Please give back, word for word, only the lines starting at the one containing "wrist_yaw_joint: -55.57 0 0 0" and ending at the one containing "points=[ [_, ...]" within the material below.

• INPUT FOR THIS TASK:
----
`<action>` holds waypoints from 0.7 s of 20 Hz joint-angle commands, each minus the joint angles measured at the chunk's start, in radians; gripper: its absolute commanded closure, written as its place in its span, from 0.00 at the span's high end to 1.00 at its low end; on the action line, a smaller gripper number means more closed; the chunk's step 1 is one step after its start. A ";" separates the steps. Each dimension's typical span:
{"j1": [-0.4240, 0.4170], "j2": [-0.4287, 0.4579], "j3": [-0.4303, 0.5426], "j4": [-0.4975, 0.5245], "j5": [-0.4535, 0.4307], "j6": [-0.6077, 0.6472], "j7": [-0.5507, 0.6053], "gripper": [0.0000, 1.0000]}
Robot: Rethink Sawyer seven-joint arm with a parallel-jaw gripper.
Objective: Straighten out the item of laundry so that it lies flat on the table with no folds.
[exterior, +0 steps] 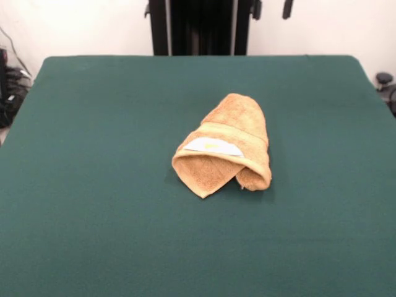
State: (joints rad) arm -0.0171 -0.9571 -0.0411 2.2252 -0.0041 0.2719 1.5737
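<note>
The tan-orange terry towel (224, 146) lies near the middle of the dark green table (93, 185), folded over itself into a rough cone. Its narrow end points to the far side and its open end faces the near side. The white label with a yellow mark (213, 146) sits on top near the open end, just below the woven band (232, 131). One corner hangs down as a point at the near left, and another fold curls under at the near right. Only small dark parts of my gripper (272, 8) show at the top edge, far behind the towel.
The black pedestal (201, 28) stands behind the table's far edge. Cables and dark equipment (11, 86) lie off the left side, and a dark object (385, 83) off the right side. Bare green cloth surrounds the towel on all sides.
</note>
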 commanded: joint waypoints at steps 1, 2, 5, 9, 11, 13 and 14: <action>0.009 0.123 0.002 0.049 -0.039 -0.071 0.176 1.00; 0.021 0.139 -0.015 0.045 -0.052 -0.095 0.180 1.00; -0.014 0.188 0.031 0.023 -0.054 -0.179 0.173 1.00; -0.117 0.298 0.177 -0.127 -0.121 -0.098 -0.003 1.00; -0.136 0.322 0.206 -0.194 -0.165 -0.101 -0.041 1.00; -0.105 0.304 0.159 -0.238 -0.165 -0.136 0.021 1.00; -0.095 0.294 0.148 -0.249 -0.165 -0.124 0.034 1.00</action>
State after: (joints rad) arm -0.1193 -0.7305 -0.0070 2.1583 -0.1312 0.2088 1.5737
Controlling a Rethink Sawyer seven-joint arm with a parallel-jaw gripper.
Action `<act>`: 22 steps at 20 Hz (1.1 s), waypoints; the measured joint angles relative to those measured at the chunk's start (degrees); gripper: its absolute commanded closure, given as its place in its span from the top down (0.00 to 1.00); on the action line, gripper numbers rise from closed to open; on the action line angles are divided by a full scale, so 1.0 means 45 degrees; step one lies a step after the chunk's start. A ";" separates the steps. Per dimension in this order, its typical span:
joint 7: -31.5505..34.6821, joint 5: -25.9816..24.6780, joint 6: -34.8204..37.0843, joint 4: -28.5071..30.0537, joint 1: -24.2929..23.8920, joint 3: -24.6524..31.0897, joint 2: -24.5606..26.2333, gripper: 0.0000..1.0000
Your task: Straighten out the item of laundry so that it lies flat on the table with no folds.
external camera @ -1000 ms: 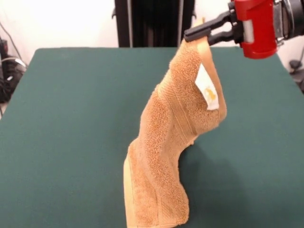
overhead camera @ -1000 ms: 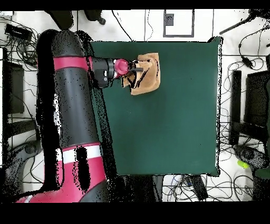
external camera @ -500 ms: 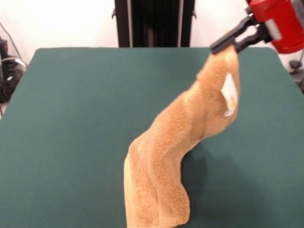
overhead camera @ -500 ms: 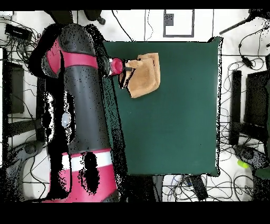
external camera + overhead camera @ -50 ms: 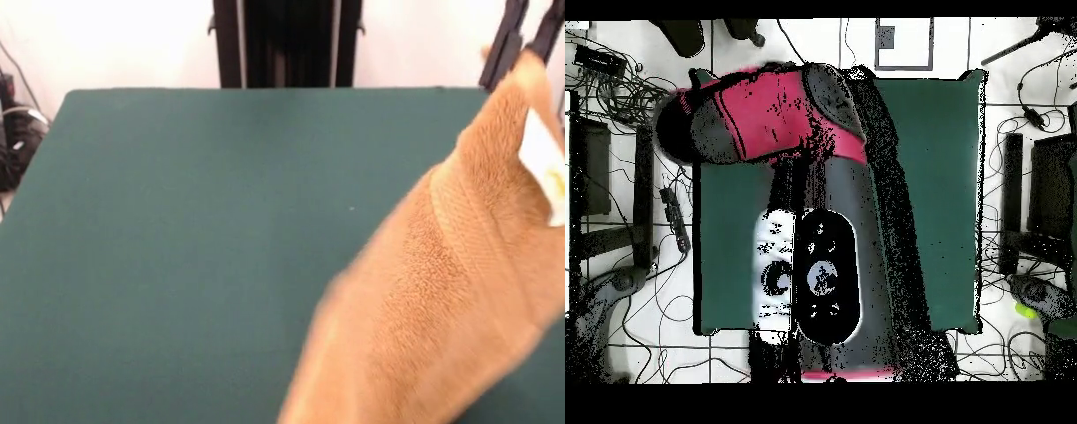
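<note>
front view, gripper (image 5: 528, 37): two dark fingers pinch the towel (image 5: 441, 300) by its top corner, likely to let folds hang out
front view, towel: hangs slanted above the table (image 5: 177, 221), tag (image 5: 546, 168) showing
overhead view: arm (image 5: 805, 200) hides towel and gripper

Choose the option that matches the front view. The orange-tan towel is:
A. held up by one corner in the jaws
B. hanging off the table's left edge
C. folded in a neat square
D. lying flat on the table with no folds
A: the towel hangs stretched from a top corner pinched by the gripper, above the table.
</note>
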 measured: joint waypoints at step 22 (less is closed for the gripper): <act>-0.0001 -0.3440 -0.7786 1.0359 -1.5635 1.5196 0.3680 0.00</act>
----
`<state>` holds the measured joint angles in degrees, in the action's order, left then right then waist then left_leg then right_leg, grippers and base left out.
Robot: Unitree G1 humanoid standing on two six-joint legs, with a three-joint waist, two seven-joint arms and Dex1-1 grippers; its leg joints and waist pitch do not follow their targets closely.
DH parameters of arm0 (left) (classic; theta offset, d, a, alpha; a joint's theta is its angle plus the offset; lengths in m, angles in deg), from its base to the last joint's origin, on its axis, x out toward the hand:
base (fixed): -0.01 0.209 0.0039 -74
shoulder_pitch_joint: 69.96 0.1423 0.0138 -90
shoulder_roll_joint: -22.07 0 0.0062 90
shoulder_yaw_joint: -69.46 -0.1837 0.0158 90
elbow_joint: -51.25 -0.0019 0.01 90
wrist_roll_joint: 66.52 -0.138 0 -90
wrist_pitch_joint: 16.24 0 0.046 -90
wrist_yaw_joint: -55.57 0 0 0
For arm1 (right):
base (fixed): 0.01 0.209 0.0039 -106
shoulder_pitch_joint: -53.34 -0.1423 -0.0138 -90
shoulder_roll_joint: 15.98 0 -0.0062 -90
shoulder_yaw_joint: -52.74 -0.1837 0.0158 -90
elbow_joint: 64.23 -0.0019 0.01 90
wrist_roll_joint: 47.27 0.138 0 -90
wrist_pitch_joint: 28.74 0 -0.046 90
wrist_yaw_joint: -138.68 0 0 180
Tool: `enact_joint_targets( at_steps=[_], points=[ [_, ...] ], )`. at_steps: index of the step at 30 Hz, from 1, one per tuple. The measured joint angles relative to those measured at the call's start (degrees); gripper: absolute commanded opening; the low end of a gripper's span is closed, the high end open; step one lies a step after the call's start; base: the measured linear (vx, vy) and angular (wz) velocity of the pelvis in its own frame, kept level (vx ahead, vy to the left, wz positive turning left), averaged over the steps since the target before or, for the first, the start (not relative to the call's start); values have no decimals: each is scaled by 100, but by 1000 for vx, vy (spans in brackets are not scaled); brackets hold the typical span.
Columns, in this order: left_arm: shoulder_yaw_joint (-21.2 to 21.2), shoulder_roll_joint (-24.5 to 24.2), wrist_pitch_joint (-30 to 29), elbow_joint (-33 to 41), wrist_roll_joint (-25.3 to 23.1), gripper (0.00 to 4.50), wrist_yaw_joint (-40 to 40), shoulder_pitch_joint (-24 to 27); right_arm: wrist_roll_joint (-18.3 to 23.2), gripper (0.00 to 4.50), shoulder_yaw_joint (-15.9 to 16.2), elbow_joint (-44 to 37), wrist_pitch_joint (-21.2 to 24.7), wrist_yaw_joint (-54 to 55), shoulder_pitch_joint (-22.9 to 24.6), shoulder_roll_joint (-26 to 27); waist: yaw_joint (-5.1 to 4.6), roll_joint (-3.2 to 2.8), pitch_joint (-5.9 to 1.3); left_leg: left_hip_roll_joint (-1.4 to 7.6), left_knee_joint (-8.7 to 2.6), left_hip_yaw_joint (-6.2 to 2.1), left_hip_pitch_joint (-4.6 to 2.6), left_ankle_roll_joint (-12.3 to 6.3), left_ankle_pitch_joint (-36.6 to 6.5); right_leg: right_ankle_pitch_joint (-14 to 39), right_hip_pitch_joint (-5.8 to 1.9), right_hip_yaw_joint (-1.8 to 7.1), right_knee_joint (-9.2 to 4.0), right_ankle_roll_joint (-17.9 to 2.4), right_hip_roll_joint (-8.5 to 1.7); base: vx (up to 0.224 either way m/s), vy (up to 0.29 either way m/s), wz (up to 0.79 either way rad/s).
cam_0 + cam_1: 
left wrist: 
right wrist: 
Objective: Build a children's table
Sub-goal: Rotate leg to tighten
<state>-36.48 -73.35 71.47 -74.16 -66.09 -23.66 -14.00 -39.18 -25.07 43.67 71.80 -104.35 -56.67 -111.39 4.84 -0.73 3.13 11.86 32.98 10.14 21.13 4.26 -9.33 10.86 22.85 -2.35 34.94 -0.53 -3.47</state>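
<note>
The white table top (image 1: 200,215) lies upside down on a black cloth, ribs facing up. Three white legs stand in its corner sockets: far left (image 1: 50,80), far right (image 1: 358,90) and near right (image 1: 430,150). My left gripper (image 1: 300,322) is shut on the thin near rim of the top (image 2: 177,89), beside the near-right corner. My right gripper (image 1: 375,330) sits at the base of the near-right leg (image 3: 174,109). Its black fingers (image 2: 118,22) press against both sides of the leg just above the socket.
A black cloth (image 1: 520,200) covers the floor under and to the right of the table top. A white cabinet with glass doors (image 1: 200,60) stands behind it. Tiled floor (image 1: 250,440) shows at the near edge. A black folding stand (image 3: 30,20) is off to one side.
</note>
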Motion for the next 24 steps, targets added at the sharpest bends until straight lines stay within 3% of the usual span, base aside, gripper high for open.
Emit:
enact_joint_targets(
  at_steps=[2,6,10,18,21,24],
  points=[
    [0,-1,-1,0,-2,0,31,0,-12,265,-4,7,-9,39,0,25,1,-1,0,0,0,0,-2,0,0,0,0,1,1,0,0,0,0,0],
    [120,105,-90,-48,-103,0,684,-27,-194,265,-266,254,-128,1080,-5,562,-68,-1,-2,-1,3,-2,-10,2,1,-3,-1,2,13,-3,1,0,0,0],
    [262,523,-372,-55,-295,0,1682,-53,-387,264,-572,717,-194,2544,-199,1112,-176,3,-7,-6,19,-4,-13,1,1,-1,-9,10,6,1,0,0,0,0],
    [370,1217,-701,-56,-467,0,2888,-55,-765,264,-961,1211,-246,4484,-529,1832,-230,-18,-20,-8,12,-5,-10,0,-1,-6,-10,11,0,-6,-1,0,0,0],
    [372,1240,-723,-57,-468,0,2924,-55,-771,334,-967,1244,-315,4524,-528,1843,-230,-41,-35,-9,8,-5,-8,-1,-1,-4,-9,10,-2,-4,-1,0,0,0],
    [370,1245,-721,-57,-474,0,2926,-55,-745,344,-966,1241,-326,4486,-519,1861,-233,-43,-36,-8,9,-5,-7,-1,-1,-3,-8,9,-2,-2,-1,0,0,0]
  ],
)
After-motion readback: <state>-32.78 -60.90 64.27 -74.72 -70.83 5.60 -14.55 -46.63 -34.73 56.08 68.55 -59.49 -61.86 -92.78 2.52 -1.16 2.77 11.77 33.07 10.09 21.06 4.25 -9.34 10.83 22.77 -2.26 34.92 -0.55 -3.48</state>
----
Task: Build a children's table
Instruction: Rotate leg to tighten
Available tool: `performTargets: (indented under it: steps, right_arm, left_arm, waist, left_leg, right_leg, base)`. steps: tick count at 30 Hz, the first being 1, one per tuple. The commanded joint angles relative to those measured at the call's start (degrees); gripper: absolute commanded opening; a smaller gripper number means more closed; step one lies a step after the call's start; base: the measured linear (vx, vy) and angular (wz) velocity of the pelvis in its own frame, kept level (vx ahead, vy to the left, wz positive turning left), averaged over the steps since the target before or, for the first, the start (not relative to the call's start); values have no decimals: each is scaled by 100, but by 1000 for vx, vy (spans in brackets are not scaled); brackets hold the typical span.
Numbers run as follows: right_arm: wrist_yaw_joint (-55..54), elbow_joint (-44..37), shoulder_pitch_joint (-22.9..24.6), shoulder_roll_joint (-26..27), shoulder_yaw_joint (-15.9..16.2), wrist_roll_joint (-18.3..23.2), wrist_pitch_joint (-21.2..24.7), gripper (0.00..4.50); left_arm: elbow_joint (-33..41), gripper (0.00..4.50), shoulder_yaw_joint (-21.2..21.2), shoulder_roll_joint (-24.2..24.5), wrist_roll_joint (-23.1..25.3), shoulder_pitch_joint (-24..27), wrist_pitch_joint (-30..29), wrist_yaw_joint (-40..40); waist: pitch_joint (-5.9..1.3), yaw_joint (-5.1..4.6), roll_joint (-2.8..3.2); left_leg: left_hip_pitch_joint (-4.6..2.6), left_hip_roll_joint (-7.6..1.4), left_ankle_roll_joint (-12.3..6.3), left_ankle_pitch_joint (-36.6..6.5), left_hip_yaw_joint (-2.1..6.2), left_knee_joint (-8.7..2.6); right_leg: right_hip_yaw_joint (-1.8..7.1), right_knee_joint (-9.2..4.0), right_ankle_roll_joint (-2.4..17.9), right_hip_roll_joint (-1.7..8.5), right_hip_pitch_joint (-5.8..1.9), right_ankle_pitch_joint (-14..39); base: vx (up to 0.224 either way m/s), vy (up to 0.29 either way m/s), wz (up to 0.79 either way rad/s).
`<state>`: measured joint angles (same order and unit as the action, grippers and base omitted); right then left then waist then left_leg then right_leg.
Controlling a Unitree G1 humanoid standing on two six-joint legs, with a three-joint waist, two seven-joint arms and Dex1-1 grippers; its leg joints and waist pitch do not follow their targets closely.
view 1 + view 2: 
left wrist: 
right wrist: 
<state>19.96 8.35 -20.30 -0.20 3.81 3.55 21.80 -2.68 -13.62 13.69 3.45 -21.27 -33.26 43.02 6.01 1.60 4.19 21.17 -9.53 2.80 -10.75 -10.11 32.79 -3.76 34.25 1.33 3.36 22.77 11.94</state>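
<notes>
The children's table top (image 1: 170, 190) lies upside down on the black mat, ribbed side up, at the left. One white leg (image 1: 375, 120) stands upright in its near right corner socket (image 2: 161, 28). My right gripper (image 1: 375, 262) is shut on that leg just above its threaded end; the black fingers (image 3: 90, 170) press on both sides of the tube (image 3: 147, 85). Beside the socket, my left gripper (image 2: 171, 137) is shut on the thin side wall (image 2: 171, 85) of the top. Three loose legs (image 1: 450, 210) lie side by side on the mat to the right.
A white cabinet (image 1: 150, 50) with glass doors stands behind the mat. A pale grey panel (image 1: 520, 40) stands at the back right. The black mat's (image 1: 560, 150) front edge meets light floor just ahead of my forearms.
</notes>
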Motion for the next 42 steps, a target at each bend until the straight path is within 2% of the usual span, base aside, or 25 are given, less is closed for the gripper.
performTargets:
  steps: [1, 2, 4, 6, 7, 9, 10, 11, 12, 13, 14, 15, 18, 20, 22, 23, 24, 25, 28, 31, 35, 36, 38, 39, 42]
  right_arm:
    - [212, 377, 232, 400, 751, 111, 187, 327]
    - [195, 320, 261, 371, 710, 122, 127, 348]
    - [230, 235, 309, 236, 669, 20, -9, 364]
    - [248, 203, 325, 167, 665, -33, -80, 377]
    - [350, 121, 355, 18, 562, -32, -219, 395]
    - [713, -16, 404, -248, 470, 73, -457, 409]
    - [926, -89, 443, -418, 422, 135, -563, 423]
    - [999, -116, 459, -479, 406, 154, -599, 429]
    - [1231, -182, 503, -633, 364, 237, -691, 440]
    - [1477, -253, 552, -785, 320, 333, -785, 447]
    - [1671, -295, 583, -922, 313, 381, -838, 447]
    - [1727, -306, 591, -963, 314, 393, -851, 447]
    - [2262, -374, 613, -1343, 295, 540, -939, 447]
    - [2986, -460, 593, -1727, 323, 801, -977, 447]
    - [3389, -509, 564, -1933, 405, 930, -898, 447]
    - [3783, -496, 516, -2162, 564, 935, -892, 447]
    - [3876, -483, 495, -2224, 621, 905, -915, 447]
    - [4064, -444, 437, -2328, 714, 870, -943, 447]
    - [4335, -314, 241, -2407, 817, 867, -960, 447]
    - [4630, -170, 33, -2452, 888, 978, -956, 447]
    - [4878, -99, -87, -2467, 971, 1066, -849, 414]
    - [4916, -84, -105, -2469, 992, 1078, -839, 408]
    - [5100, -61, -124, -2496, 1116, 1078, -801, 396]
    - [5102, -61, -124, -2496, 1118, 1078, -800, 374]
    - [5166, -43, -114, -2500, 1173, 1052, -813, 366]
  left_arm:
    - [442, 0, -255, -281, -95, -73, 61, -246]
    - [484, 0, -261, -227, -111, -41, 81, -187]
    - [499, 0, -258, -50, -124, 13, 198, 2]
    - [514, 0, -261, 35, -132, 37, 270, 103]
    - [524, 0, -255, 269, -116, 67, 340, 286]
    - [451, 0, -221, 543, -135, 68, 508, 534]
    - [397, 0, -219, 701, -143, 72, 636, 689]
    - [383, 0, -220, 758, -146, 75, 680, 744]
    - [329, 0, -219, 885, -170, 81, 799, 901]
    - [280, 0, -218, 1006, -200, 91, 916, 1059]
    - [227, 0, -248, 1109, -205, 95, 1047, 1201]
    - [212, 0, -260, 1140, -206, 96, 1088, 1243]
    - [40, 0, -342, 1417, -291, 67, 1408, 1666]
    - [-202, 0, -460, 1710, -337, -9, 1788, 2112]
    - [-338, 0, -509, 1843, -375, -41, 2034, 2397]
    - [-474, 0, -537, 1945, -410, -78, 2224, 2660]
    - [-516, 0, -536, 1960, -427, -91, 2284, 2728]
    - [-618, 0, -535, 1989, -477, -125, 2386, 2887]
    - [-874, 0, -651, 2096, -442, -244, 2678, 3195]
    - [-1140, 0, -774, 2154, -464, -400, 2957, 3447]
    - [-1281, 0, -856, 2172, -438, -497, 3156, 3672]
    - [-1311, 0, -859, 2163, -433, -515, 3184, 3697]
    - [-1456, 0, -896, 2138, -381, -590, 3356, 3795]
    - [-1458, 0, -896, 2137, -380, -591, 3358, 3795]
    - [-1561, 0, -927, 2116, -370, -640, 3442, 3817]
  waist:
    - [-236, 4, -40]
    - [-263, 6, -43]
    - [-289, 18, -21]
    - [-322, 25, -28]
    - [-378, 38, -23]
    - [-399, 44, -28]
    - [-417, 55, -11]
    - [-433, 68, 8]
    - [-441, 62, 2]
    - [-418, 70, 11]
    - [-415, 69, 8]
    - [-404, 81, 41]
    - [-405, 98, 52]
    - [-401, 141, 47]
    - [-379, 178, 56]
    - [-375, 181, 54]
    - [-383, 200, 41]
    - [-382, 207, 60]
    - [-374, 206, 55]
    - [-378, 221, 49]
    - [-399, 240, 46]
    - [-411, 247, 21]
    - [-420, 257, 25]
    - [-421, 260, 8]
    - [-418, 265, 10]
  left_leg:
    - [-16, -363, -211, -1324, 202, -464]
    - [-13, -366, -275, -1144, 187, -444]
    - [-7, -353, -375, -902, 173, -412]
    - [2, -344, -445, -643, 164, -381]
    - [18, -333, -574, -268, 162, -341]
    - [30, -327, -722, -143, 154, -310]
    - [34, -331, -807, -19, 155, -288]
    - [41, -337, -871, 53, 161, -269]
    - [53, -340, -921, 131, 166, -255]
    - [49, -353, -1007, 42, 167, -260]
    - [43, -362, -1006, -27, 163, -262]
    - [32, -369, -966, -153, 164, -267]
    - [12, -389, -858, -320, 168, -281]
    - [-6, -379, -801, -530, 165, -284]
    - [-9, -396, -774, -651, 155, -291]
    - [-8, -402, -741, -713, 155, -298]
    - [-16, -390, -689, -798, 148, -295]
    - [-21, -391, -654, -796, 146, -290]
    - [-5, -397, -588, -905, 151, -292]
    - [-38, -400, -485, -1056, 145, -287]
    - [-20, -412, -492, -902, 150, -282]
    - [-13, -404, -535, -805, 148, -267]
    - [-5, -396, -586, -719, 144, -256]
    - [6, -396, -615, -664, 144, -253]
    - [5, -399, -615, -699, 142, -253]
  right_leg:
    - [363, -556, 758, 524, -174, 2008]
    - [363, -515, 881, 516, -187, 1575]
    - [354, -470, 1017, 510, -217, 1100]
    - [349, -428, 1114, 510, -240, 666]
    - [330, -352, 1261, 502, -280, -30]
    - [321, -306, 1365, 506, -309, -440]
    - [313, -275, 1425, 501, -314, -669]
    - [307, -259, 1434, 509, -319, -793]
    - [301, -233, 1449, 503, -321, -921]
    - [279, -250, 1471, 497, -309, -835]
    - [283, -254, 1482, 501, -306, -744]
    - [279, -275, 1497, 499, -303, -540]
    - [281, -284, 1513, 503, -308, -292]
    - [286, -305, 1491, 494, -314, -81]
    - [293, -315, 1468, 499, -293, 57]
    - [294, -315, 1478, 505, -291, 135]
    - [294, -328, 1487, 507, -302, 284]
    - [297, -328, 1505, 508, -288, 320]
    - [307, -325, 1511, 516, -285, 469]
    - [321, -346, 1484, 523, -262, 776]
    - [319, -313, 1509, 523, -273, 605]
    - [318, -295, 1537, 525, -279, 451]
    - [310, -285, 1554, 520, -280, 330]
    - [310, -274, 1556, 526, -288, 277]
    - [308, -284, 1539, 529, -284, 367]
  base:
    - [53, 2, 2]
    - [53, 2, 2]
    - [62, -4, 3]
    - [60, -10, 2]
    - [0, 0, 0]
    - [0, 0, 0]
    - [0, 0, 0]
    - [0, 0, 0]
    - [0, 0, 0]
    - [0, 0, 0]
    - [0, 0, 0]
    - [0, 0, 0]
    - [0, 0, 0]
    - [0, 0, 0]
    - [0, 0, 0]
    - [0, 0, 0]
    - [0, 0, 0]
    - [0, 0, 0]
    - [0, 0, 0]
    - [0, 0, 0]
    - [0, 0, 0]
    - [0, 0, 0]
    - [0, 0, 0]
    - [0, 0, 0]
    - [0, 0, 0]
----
• RESULT OF THIS TASK:
wrist_yaw_joint: -55.57 0 0 0
For arm1 (right):
base (fixed): 0.01 0.209 0.0039 -106
shoulder_pitch_joint: -53.34 -0.1423 -0.0138 -90
shoulder_roll_joint: 15.98 0 -0.0062 -90
shoulder_yaw_joint: -52.74 -0.1837 0.0158 -90
elbow_joint: 64.23 -0.0019 0.01 90
wrist_roll_joint: 47.27 0.138 0 -90
wrist_pitch_joint: 28.74 0 -0.046 90
wrist_yaw_joint: -138.68 0 0 180
Tool: `enact_joint_targets( at_steps=[_], points=[ [_, ...] ], )`. at_steps: index of the step at 30 Hz, from 1, one per tuple. The measured joint angles relative to those measured at the call's start (degrees); gripper: absolute commanded opening; the low end of a gripper's span is closed, the high end open; step one lies a step after the call's start; base: the measured linear (vx, vy) and angular (wz) velocity of the pelvis in its own frame, kept level (vx ahead, vy to the left, wz positive turning left), averaged over the steps since the target before or, for the first, the start (not relative to the call's start); values have no decimals: each is scaled by 100, but by 1000 for vx, vy (spans in brackets are not scaled); brackets hold the typical span.

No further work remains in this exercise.